I think these people are nothing short of idiots. I won't muck about and excuse it or sanitise it.

It is handicapping your child's education not to watch Newsround whilst their peers do. Children's education is ultimately about preparing them for adulthood. The more they understand and widen their general knowledge (doesn't need be war) the better equipped they are.

It does seem to be part of a wider 'anti-educational' mindset though.

Hillsmakeyoustrong · 05/03/2022 12:45

@workisnotawolf

One moral question I have been pondering is that all of us that have access through media to what is actually happening in Ukraine are we somehow more complicit than certain parts of the Russian population who have no idea due to censorship? I grew up in a German speaking country so spent my teenage years having to discuss the Nazi regime and complicity and how it came about.
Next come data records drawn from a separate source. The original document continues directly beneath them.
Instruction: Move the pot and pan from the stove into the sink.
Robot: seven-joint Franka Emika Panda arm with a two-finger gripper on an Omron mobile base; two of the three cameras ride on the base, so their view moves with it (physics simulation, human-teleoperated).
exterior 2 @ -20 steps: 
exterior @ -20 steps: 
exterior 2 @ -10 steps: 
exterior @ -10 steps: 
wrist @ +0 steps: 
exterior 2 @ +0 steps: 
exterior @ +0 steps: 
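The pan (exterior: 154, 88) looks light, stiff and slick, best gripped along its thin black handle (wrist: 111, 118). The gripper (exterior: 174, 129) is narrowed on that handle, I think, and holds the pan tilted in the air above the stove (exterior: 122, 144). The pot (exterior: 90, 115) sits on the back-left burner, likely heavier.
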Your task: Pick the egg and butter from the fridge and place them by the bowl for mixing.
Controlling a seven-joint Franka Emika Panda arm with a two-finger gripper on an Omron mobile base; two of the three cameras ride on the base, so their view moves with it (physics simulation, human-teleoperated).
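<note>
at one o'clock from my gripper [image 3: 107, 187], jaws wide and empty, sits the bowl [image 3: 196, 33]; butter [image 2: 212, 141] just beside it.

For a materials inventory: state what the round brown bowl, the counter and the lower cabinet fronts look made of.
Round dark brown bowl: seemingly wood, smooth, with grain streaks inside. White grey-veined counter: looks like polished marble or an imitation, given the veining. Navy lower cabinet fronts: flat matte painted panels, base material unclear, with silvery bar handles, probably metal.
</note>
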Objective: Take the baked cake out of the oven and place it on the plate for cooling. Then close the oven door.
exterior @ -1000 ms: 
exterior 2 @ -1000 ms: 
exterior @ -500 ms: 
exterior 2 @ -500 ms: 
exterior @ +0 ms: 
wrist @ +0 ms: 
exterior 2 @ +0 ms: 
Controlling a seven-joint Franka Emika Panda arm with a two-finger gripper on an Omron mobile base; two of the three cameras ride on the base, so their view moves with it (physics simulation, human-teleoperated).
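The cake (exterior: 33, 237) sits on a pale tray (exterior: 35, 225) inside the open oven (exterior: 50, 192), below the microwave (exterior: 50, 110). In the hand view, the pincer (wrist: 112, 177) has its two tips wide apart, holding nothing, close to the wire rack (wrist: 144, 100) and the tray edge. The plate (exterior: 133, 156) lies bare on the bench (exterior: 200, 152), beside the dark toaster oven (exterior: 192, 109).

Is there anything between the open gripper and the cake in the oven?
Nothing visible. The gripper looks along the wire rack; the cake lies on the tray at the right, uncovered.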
Modern media has brought this war into the daily lives of billions of people around the world and it raises a big question regarding complicity both for ordinary people, politicians and the organisations who are meant to enforce peace. Personally I am starting to feel that I need to look the other way and not “watch” the news because the feelings of guilt, shame and anger are increasing. I can read analysis but watching images with sound is where I am having to censor myself.
This really resonates with me.
Yeahthat · 05/03/2022 12:46

@DrBlackbird

Yeahthat I always find it amusing when someone does one of these patronising treatise on critical thinking/media manipulation/echo chambers - while being unable to hide that they're very heavily on one side of an issue and can't comprehend that anyone else can legitimately think differently.

Great that you’re finding something to feel amused about these days. We could all use a laugh.

If you’re implying that I can’t hide the fact that I’m very heavily on the side of thinking that Putin’s war on Ukraine as nothing short of horrific. Well, yes, you’d be right about that. What is the legitimate other side??

For a "Dr" you're not very good at reading! It wasn't your comment that was quoted.

The reference was to the fact that the PP was attempting to turn this into a debate on immigration. The implication was that anyone who disagrees with him/her on the issue is somehow a victim of manipulation.

Critical thinking 101: Anyone who disagrees with me must unequivocally wrong and a victim of propaganda. There's nothing else to it.

Tigersonvaseline · 05/03/2022 12:47

The silly, my dd is also studying Russia at the moment.

But I think more need's to be done at primary school because many DC don't choose history as a GCSE option.